LETTERA POSTUMA ALLA NINFA AMALFI, OGGI CITTA BELLA E FORTE DI SITO E GENTE

.A tutta la città, intesa come collettività pensante e pervasa tutta, almeno lo spero, di orgoglio di identità e di appartenenza, è rivolta questa “lettera” che scrissi a fine 2011 e che è tratta dal mio romanzo/epistolario “TERRE D’AMORE:CILENTO E COSTA D’AMALFI. Spero tanto e mi auguro fortemente che costituisca una sferzata d’orgoglio ed una iniezione di fiducia per riprendere il cammino, che sulle e dalle radici prestigiose del passato costruisca un futuro sempre più luminoso. Ce n’è bisogno.
Cara Amalfi,
in principio fosti ninfa, tanto bella di grazia e di sorriso da ferire di dolcezza il cuore del rude Ercole, che, innamorato alla follia, dimentico della sua vita di giramondo spavaldo a caccia di pericolose “fatiche”, ti fu marito/amante mite tenero e devoto. Alla tua morte girò in lungo e in largo per tutto l’universo a caccia di una sepoltura adeguata e degna della tua sfolgorante bellezza.. Trovatala, ne fece il tuo eterno mausoleo decorandolo con gli alberi dei frutti pastosi ,profumati e squillanti di sole, che aveva rubato nel Giardino delle Esperidi, dopo avere ucciso il guardiano/serpente.

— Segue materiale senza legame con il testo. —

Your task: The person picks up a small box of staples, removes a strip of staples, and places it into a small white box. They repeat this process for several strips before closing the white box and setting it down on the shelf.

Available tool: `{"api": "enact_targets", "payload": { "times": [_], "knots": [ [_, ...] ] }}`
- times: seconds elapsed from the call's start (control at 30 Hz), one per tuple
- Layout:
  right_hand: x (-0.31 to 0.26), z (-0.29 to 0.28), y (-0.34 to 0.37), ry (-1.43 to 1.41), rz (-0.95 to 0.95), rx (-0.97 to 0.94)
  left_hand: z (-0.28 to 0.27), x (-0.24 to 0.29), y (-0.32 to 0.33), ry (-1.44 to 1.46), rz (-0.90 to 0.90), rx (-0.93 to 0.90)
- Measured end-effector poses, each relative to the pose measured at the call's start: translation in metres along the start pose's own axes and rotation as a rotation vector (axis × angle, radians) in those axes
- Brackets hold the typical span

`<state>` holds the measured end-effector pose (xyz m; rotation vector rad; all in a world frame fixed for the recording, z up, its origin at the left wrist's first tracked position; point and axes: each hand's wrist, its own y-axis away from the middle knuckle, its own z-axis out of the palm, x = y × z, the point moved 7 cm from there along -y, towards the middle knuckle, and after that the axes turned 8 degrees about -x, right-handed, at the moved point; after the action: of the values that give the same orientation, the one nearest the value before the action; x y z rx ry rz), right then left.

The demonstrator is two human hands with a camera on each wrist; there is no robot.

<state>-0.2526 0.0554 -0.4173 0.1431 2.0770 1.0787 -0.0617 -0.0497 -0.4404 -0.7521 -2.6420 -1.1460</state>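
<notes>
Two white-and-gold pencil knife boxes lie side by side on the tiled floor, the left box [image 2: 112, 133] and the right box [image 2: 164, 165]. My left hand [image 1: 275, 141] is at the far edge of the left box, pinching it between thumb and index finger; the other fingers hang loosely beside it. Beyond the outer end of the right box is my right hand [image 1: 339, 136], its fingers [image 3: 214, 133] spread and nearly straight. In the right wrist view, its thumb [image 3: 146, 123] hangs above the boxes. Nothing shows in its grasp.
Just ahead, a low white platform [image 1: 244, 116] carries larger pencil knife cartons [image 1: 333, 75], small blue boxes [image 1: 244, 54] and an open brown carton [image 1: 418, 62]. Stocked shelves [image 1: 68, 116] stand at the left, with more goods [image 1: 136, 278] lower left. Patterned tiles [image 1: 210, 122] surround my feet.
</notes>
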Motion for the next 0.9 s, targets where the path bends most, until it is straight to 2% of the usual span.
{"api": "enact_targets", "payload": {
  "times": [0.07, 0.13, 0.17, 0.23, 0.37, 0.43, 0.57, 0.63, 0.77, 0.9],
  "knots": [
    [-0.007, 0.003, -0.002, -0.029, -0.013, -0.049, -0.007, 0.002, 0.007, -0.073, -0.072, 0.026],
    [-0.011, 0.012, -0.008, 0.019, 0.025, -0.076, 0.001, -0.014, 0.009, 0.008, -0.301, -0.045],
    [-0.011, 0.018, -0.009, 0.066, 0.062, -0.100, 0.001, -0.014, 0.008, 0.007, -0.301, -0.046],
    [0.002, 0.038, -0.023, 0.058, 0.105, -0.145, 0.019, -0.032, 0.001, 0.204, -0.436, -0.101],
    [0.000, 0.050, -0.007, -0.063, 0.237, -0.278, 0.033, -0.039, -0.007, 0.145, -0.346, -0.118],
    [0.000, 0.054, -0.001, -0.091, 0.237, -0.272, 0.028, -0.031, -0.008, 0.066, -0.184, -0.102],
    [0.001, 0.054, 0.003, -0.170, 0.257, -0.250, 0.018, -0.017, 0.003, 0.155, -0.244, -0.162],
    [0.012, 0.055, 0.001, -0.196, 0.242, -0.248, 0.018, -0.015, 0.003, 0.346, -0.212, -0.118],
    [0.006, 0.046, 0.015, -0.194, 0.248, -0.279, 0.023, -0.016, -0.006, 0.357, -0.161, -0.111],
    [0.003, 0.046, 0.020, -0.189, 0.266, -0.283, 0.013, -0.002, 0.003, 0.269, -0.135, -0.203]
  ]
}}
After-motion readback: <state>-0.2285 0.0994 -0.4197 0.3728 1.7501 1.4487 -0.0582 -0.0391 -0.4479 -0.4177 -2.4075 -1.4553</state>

La tua storia trasmigrata nella sacralità del mito l’ha immortalata in eleganti distici in latino Pontano, poeta, colto sempre, delicato e sensibile spesso.
I nostri Antichi Padri non furono da meno e ti figurarono come “una donna bella, vestitariccamente di broccato, assettata ad una seggia, con un leone in grembo et una palla,seu mondo,significando Amalfi essere bella e forte di sito e gente”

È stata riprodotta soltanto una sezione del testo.